_Task details:_
Look below for the line that has "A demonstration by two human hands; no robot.". Set down the lines from there through the line that has "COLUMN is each", exactly as written.

_Available records:_
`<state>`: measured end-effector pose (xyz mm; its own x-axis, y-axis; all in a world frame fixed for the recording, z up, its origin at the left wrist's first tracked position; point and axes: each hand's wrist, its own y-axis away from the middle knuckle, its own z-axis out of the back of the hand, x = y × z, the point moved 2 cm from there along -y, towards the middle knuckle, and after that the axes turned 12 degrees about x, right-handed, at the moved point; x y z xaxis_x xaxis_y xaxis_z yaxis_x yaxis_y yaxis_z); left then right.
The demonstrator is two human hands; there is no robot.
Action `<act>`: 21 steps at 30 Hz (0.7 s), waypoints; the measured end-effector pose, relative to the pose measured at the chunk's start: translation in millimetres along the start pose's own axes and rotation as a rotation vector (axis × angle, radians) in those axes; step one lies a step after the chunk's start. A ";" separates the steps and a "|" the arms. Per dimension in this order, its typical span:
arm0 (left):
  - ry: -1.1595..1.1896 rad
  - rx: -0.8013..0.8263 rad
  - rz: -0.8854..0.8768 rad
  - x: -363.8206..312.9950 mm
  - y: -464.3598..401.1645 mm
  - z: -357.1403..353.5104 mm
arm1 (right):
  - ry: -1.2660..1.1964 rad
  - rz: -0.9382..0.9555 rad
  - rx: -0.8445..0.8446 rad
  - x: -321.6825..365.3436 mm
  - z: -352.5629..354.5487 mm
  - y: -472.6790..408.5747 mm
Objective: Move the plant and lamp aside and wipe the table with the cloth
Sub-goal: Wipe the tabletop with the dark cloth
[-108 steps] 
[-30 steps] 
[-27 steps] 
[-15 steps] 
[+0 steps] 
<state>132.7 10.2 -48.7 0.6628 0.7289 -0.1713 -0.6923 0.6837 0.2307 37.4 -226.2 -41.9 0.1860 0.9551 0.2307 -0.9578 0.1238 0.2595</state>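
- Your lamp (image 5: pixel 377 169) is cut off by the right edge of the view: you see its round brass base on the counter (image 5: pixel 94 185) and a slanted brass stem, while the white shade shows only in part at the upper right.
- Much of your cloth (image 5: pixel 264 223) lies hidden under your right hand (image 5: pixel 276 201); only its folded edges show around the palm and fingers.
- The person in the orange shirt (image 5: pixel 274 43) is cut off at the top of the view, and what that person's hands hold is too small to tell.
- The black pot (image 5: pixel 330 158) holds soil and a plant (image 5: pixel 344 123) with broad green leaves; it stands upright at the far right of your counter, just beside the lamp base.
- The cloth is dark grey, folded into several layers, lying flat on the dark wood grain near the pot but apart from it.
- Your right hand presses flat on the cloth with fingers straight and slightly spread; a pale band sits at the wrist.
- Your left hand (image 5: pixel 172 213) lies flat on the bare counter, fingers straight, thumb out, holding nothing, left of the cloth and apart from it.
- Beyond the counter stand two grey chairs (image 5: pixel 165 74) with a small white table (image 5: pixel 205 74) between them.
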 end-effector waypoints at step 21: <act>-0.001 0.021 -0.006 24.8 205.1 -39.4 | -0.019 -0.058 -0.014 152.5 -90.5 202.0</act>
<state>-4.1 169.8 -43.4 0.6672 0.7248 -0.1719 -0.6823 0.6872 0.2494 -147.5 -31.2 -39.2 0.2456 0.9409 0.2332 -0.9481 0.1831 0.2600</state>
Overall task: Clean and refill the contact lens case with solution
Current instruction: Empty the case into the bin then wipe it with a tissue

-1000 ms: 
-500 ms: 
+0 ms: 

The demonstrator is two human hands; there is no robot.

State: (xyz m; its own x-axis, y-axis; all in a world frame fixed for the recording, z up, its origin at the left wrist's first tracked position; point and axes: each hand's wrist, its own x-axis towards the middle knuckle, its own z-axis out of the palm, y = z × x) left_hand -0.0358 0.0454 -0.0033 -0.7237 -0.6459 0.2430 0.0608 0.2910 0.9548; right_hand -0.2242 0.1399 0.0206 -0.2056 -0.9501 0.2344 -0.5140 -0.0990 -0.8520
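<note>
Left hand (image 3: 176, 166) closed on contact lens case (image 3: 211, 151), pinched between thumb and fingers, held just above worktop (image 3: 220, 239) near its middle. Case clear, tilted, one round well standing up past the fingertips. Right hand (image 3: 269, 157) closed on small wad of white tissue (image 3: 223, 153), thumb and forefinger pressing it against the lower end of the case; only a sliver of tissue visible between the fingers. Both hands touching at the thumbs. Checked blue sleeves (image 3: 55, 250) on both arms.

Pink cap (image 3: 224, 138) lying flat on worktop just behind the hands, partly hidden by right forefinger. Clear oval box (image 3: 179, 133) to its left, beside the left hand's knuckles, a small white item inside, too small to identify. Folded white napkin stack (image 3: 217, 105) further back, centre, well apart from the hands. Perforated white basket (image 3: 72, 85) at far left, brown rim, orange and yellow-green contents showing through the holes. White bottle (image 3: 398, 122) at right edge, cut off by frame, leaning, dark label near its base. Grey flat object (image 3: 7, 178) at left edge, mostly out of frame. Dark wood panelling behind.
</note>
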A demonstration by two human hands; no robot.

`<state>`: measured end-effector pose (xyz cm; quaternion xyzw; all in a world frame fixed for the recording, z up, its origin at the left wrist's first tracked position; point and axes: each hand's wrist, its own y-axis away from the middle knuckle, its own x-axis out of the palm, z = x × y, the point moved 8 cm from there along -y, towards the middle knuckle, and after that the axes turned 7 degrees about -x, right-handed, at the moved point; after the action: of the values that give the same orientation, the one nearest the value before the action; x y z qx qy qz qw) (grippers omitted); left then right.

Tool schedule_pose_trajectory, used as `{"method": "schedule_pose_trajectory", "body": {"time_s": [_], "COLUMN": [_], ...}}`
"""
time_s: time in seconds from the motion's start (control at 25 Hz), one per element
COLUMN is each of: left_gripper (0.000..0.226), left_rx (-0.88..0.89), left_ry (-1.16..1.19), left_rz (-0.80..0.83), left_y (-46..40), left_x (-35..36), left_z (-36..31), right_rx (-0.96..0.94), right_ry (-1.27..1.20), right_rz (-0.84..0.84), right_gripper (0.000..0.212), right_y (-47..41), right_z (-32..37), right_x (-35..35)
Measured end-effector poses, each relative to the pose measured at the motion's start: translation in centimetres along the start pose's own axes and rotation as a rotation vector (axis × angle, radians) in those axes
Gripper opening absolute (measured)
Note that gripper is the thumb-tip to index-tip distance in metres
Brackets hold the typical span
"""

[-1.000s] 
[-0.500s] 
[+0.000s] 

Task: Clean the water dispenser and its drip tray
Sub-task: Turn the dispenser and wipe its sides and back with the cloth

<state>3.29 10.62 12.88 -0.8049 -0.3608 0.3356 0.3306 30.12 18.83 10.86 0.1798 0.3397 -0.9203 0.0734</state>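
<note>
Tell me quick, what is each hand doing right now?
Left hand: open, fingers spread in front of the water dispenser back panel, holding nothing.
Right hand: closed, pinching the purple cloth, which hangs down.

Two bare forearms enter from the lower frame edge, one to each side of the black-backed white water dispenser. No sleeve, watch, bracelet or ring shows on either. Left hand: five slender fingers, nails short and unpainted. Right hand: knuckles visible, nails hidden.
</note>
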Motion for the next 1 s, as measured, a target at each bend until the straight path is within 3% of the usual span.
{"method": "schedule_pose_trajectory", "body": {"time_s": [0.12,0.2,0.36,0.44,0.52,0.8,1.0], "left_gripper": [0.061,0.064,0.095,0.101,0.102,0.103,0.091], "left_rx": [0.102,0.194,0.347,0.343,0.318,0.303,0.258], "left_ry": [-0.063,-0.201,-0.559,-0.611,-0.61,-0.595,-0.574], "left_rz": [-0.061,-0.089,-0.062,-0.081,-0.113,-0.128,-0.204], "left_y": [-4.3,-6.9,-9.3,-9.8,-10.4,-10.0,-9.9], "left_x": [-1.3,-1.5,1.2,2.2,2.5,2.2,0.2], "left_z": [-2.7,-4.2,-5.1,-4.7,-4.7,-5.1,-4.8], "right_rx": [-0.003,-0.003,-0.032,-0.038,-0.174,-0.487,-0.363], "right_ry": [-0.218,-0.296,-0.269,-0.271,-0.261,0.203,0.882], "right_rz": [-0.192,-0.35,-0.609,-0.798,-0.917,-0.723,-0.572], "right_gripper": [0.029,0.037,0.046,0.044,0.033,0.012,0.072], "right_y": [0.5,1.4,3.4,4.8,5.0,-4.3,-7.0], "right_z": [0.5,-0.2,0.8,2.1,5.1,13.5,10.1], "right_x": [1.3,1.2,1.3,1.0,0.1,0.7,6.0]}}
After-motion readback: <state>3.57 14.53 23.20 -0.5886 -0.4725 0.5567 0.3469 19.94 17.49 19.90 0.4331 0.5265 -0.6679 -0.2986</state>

_Worked solution:_
A demonstration by two human hands; no robot.

`<state>`: measured end-effector pose (xyz cm; quaternion xyzw; all in a world frame fixed for the recording, z up, its origin at the left wrist's first tracked position; point and axes: each hand's wrist, its own y-axis away from the middle knuckle, its own x-axis out of the palm, z = x × y, the point moved 8 cm from there along -y, towards the middle knuckle, and after that the axes turned 7 degrees about -x, right-handed, at the moved point; after the action: of the values that give the same orientation, the one nearest the value before the action; x y z qx qy qz qw) (grippers omitted); left then right.

Tool schedule_pose_trajectory, used as `{"method": "schedule_pose_trajectory", "body": {"time_s": [_], "COLUMN": [_], ...}}`
"""
time_s: time in seconds from the motion's start (control at 25 Hz), one per element
COLUMN is each of: left_gripper (0.000..0.226), left_rx (-0.88..0.89), left_ry (-1.16..1.19), left_rz (-0.80..0.83), left_y (-46..40), left_x (-35..36), left_z (-36..31), right_rx (-0.96..0.94), right_ry (-1.27..1.20), right_rz (-0.84..0.84), right_gripper (0.000..0.212), right_y (-47..41), right_z (-32..37), right_x (-35..35)

The output is finished, and nothing else is needed.